# Post ur feral art :3



## NoFoibles (Apr 1, 2011)

These is my favorite pictures i made, my little sister sasha made the account and she never uses it so i take :< she was gonna try making pictures but she said they looked like a fetus holding a apple. http://www.youtube.com/watch?v=o42PJtnuWh8&playnext=1&list=PLCD5C6E8F76AB9777 here are my favorite feral pictures ive made.


----------



## Taboo (Apr 1, 2011)

I want to see a fetus holding an apple..


----------



## Morroke (Apr 1, 2011)

http://forums.furaffinity.net/forums/44-Palette-Town


----------



## Smelge (Apr 1, 2011)

No.
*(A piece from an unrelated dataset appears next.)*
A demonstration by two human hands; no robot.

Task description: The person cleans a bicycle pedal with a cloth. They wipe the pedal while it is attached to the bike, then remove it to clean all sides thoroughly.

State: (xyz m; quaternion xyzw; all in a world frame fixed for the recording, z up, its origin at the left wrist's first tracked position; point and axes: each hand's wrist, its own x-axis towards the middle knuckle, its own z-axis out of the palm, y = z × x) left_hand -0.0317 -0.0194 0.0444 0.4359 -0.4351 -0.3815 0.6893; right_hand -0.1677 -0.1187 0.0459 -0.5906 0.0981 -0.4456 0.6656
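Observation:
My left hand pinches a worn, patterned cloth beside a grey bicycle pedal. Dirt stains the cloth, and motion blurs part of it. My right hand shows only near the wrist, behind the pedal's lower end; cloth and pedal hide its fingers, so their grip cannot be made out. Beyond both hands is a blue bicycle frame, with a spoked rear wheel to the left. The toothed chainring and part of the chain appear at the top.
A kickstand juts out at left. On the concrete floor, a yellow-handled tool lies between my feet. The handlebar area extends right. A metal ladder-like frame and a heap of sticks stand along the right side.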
Fuck no.

Why the hell would you even do that?

A video is for motion, not as a crappy low-res image gallery. Hey, here's a picture. Let's add music, make it blurry with artifacts and then post it to youtube because let's hope people pay more attention to the music than the crappy art. It's not even good art. It's the kind of stuff made by people who've never actually seen an animal. Have you noticed you are on the internet? A worldwide collection of tubes with pictures of everything you could ever dream of?

So why the hell can't you look up a picture of a wolf, and use it to get the correct bodyshape, instead of rapping out something that looks like it spent the first week of it's life being smacked in the face with a frying pan.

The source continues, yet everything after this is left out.